PROBLEM REQUIREMENTS: Would you please transcribe the data in full and exactly, excluding images?

# # # # #

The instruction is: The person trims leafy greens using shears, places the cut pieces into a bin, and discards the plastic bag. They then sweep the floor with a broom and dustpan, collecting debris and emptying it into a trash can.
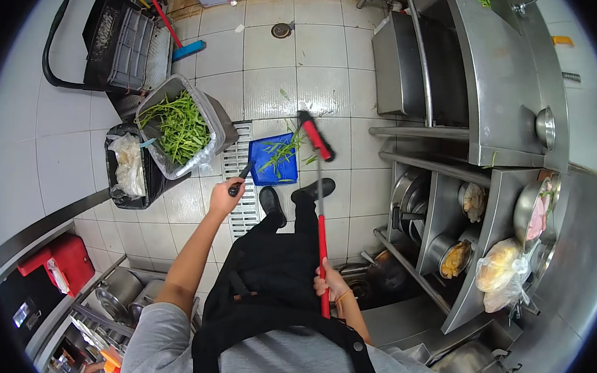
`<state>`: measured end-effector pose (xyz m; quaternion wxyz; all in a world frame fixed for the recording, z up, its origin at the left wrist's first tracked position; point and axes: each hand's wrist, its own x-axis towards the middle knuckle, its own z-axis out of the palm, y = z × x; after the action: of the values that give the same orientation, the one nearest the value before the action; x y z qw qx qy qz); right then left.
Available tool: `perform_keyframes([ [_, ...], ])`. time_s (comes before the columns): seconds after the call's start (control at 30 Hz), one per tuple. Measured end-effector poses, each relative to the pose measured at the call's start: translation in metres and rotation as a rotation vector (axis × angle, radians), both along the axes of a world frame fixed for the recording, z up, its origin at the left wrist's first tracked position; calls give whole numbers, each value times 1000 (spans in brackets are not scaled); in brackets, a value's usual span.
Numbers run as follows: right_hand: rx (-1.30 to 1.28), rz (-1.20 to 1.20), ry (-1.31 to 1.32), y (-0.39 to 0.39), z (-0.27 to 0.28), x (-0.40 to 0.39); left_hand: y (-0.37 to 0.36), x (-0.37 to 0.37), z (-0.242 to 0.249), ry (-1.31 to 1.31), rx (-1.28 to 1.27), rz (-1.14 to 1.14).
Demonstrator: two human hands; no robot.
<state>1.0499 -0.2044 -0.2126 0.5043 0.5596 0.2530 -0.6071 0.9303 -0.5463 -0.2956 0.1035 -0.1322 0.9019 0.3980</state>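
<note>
1. Head view: a bin (179,128) of green stalks stands left of the blue dustpan (275,159).
2. Left hand (226,197), fingers wrapped around the dustpan's black handle, sits just left of the dustpan on the tiled floor (271,68).
3. Right hand (329,283), fingers closed around the red broom (320,188), is below-right of the dustpan; the broom's head rests beside the dustpan.

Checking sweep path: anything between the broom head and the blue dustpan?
Nothing visible. The broom head sits just right of the blue dustpan, with only loose green stems on the tile between and in the pan. Left hand holds the dustpan handle; right hand grips the broomstick.
</note>
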Motion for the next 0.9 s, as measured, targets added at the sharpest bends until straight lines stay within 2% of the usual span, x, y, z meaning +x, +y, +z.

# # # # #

EXPECTED ANSWER:
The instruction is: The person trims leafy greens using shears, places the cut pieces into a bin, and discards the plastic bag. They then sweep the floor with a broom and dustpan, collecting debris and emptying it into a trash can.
`<state>`: measured end-effector pose (xyz m; quaternion wxyz; all in a world frame fixed for the recording, z up, its origin at the left wrist's first tracked position; point and axes: each hand's wrist, its own x-axis towards the middle knuckle, its own z-axis out of the palm, y = z × x; after the action: of the values that give the same orientation, the one nearest the value before the action; x y z qw qx qy qz); right then left.
Available tool: `perform_keyframes([ [_, ...], ])`. time_s (comes before the columns): seconds after the call's start (control at 30 Hz), one per tuple. Measured end-effector poses, each relative to the pose measured at the call's start: translation in metres and rotation as a rotation vector (axis × angle, radians), both along the axes of a world frame fixed for the recording, z up, its origin at the left wrist's first tracked position; calls give whole numbers, each value times 1000 (spans in brackets are not scaled); in brackets, a value's usual span.
Numbers run as follows: right_hand: rx (-1.30 to 1.28), rz (-1.20 to 1.20), ry (-1.31 to 1.32), y (-0.39 to 0.39), z (-0.27 to 0.28), x (-0.40 to 0.39); left_hand: y (-0.37 to 0.36), x (-0.37 to 0.37), z (-0.242 to 0.249), ry (-1.31 to 1.31), rx (-1.28 to 1.27), rz (-1.14 to 1.14).
Demonstrator: two human hands; no robot.
<state>1.0499 -0.2044 -0.2126 0.5043 0.5596 0.2530 -0.6071 0.9303 -0.5463 -0.2956 0.1035 -0.1322 0.9019 0.3980</state>
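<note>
1. Head view: a bin (179,128) of green stalks stands left of the blue dustpan (275,159).
2. Left hand (226,197), fingers wrapped around the dustpan's black handle, sits just left of the dustpan on the tiled floor (271,68).
3. Right hand (329,283), fingers closed around the red broom (320,188), is below-right of the dustpan; the broom's head rests beside the dustpan.

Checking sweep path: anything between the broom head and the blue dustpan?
Nothing visible. The broom head sits just right of the blue dustpan, with only loose green stems on the tile between and in the pan. Left hand holds the dustpan handle; right hand grips the broomstick.
</note>
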Motion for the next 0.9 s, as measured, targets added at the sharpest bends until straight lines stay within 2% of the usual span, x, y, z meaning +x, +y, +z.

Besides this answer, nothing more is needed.